En séjour privé en Suisse il y a plus de 40 jours, le président de la République a signé deux décrets,  le 22 juillet dernier, nommant deux membres au conseil d’administration de cet établissement à capital public.

Par Michel Ferdinand

Au moment où la polémique enfle autour de l’absence prolongée de Paul Biya, en séjour privé en terre helvétique, le président de la République vient une fois de plus de frapper un autre coup. En effet, à travers deux décrets signés hier mercredi, 22 juillet dernier, le chef de l’État a nommé deux nouveaux administrateurs à la Société nationale des hydrocarbures (Snh), la compagnie pétrolière nationale du Cameroun. Ainsi, Guy Emmanuel Sabikanda, maire de la ville de Kribi, remplace Jules Mana Nschwangele, décédé. Tout comme Abdoulaye Yerima Bakari, le lamido de Maroua, prend la place de Fritz Gérald Nasako, lui aussi rappelé à Dieu.
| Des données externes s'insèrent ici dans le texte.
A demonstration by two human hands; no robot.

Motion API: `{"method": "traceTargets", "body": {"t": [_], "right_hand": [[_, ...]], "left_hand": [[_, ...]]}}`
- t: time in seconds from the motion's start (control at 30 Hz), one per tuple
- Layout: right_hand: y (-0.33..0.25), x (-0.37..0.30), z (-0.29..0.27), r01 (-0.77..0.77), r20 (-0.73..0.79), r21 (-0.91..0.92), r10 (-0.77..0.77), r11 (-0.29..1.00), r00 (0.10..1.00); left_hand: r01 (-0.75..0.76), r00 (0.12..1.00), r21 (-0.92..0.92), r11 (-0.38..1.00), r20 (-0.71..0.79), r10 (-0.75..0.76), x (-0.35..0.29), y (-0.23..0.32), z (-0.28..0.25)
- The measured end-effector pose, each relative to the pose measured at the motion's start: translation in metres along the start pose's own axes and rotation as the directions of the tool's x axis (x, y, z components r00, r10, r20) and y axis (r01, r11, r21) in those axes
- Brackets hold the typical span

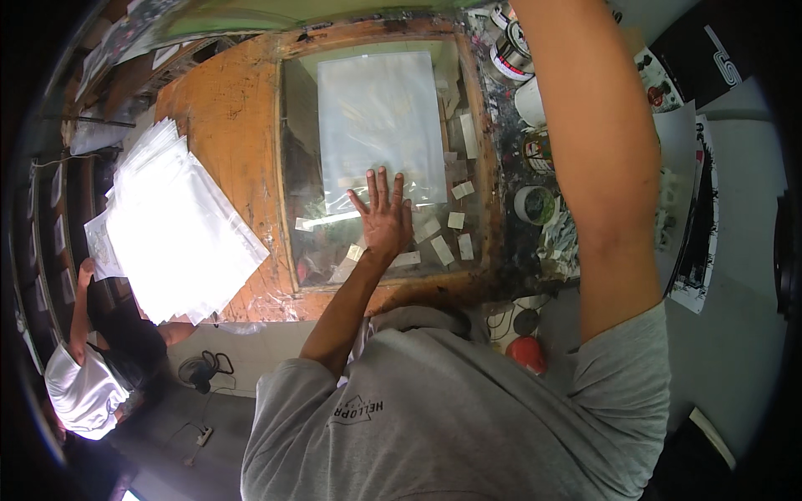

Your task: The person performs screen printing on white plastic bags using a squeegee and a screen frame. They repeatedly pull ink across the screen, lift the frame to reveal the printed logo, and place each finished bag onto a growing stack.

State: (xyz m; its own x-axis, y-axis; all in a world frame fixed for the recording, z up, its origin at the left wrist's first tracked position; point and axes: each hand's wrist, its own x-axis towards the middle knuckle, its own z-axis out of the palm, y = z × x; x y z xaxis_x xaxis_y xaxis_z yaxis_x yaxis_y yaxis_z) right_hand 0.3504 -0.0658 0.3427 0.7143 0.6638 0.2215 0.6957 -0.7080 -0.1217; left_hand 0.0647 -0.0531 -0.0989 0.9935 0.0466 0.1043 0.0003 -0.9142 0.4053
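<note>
My left hand (386, 221) lies flat with its fingers spread on the near end of a clear plastic bag or sleeve (380, 108). The bag rests on a glass panel (302, 159) set in a wooden frame, its near edge shiny and creased. Several short strips of pale tape (441, 250) are stuck to the glass around the hand. My right arm (606, 159) is raised across the right side and leaves the picture at the top edge, so the right hand is hidden.
A pile of similar white sleeves (180, 234) covers the wooden table's left part (219, 108). A co-worker (83, 384) at lower left holds its edge. A green-edged screen frame (225, 18) spans the top. Cans (511, 60) and a cup (535, 204) crowd the right ledge.
</note>
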Motion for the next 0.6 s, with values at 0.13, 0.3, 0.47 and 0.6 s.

Les deux nouveaux élus y seront en qualité de personnalités désignées par le président de la République, précise le même décret.

 

Un acte présidentiel qui, au-delà de vouloir assurer la représentation de l’État actionnaire, orienter la stratégie de l’entreprise, valider les budgets et garantir les missions de service public et des lois en vigueur, peut être interprété comme une réponse à la controverse qui a cours dans plusieurs milieux. Une réaction qui vise sans doute à contredire une opinion qui pense que le président de la République « a abandonné le peuple qui l’a élu » et par conséquent, « ne travaille pas ». Cette autre signature de Paul Biya, en séjour en Genève, tombe après quelques textes portant promotion, le 25 juin dernier, aux grades supérieurs, des personnels officiers d’active des forces de défense inscrits au tableau d’avance de grades au titre du second semestre de l’année budgétaire 2026, ainsi que des télégrammes officiels adressés à certains homologues.

La sortie du chef de l’État intervient également à un moment où une certaine actualité autour de la Snh fait les choux gras de la presse. Il y a ce rebondissement lié au projet CSTAR, où l’ancien bâtonnier, Me Akere Muna, suspecte Nathalie Moudiki d’usurper la signature d’Adolphe Moudiki, l’Administrateur directeur général (Adg) de la Snh. La Cameroon Secured Tank Fam & Refinery (CSTAR), chargée de la construction de la seconde raffinerie du Cameroun à Kribi, est une entité offshore dans laquelle la Snh détient une participation de 20% aux côtés des entreprises comme Tradex et Ariana Energy. Il y a aussi le récent coup de colère de Nathalie Moudiki, l’épouse d’Adolphe Moudiki et conseiller N°2 à la direction générale de la Snh, dans laquelle elle a menacé de sanctions les détracteurs de Paul Biya et d’Adolphe Moudiki. Elle a ainsi mis en garde le personnel de la Snh contre tout manque de respect vis-à-vis de ces « icônes qui sont respectées hors du Cameroun. C’est nous qui ne voyons pas la valeur de ces grands hommes. Nous sommes enviés. Respectez les monuments », a-t-elle fulminé.